US sees Europe deflation risk, plans G20 bid to boost global demand

14 Sep, 2014

The United States is planning to push Europe towards new and more aggressive efforts to boost demand and economic growth given a renewed risk of deflation in the euro zone, a senior Treasury official said on Friday. Group of 20 finance ministers and central bankers will meet in Australia late next week and the official said that lagging global growth will top the agenda.
The United States hopes over the next two months to craft a commitment from that grouping to boost investment and infrastructure spending and take other steps to prop up aggregate demand in the short term. The G-20 includes the world's biggest industrial economies and major developing nations, and since the financial crisis has become a central forum for discussing economic policies.

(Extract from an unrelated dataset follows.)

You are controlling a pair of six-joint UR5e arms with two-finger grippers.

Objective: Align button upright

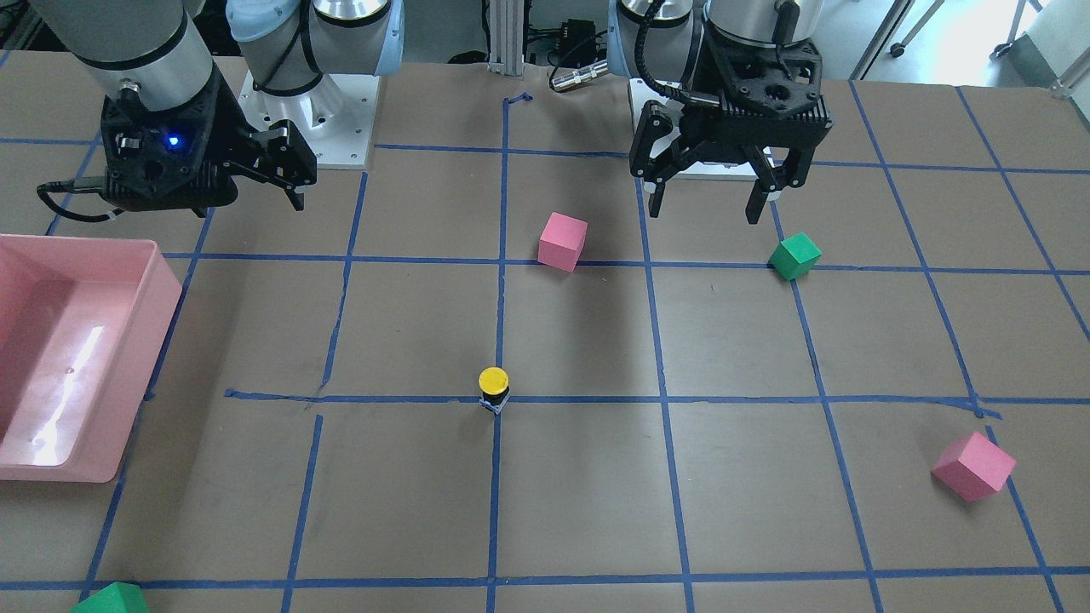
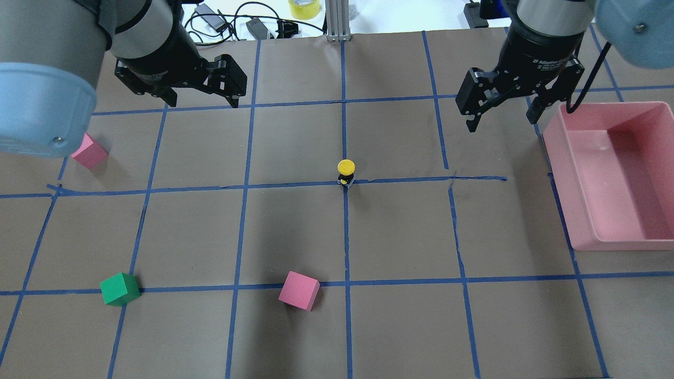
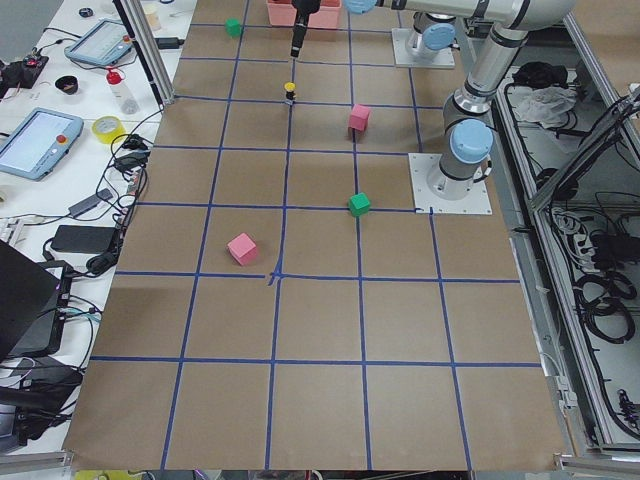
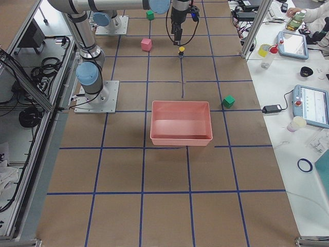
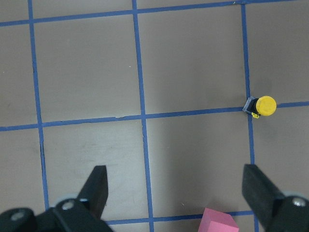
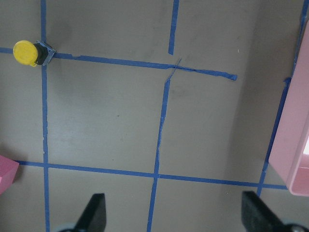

Europe will be a focus at the talks, with Germany singled out for its large current account surplus as a nation that could help its neighbours by spending and importing more, an argument Washington has pressed before. "Boosting domestic demand is key and efforts to do so should be supported by decisive actions across a full range of economic policies, fiscal, structural and monetary," said the official, who called the still-anemic inflation rate in the euro zone currency union "dangerously low."
"The very long recovery from the Great Recession has failed to gain solid and durable momentum." The session among finance ministers and central bankers next week will lay the groundwork for a G-20 leaders summit scheduled for November in Brisbane. Australia, the current chair of the global body, hopes the summit will produce an accord on efforts to boost world economic growth and tie up loose ends on financial industry reform measures developed in response to the 2007-2009 economic crisis. The group allowed top economic powers to co-ordinate their response to the crisis but in recent years it has been less effective as a forum for joint action.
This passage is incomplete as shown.